Jisc provides a lot of different services: too many for us to look at each one from scratch before the General Data Protection Regulation comes into force next May. Instead, we’ve identified four different patterns that seem to cover the majority of services. We hope that having a common set of expectations for each pattern will simplify discussions with service managers, customers and users.
The first group is the simplest: services where an individual makes a request to Jisc, we respond to what they’ve asked, and the activity is complete. These transactional services include things like websites, helpdesks, and events. In each case we need to process sufficient information to understand the request and respond to it: for example for a helpdesk question that’s likely to be your name and an email address or phone number so we can return the answer to you. When you visit a website, we need to record your Internet Protocol (IP) address to send the requested page to your browser. To process an event booking we need a bit more information, but there’s still an obvious point when the transaction is finished and we no longer need to process its associated personal data.

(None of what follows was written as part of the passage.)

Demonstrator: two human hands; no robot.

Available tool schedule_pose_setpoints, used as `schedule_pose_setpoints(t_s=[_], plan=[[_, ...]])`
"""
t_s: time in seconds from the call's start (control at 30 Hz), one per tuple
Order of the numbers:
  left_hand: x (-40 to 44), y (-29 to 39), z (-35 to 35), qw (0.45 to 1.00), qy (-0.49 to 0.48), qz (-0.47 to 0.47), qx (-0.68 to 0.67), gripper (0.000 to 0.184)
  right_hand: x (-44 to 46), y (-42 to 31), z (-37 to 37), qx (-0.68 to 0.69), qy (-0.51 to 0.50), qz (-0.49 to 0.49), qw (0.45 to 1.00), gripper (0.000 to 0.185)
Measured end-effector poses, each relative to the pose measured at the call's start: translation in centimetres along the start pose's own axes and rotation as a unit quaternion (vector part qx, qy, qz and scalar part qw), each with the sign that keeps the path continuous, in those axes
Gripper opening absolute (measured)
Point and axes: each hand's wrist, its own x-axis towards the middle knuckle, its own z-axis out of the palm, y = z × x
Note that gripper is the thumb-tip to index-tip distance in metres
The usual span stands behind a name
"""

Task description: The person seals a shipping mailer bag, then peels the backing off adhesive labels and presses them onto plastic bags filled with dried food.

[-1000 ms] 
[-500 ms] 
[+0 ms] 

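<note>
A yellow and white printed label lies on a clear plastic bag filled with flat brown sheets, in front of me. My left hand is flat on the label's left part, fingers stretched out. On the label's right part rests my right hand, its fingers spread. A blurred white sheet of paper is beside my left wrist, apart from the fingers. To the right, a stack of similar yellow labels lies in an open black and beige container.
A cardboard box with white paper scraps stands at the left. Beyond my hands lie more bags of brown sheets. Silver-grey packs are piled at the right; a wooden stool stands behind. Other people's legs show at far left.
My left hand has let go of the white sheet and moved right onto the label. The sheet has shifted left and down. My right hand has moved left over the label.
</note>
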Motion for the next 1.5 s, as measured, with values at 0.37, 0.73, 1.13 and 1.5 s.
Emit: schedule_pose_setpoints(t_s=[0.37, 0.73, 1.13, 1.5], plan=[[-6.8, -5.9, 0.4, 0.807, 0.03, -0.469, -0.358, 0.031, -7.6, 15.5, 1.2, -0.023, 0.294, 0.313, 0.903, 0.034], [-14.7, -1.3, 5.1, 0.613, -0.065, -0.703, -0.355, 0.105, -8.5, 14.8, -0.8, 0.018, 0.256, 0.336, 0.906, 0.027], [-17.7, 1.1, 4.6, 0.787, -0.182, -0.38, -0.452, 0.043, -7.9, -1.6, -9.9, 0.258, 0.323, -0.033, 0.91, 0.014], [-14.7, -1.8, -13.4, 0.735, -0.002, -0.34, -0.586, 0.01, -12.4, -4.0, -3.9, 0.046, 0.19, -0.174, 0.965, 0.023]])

The second group of services involve an individual having a longer term relationship with Jisc that doesn’t have a natural end-point. For example you might subscribe to updates from our website, or be nominated as one of our site contacts. Some of the transactional services in the first group may offer you the option to convert to one of these longer-term relationships: for example you can ask us to save your details for next time you book an event, express an interest in hearing about related training courses and so on. For these services we need to think about things like when to send you reminders, which other uses of your information you’ll consider “related” and so on. In legal terms, Jisc is likely to be the data controller for both these groups of service.
The third group of services involve an indirect relationship between Jisc and individual users. For a wide range of services we have a direct relationship with one or more individuals at each customer organisation whose role is to authorise others – for example by creating accounts or approving requests – as users of the Jisc service. Since Jisc doesn’t have a direct relationship with these services’ users we need to think about how to route information and communications via their authorisers. The nature of each service may introduce additional issues: for example services such as repositories may let users store information that the law expects us to take care of, for services such as personal certificates we can control what information may be stored, but for eduroam there’s no storage at all. In legal terms, Jisc will be a data controller for personal data about authorisers but may be a data processor, on behalf of the customer organisation, for user and stored information. We expect these variations to involve more detailed discussion with service managers but the basic pattern seems likely to remain the same.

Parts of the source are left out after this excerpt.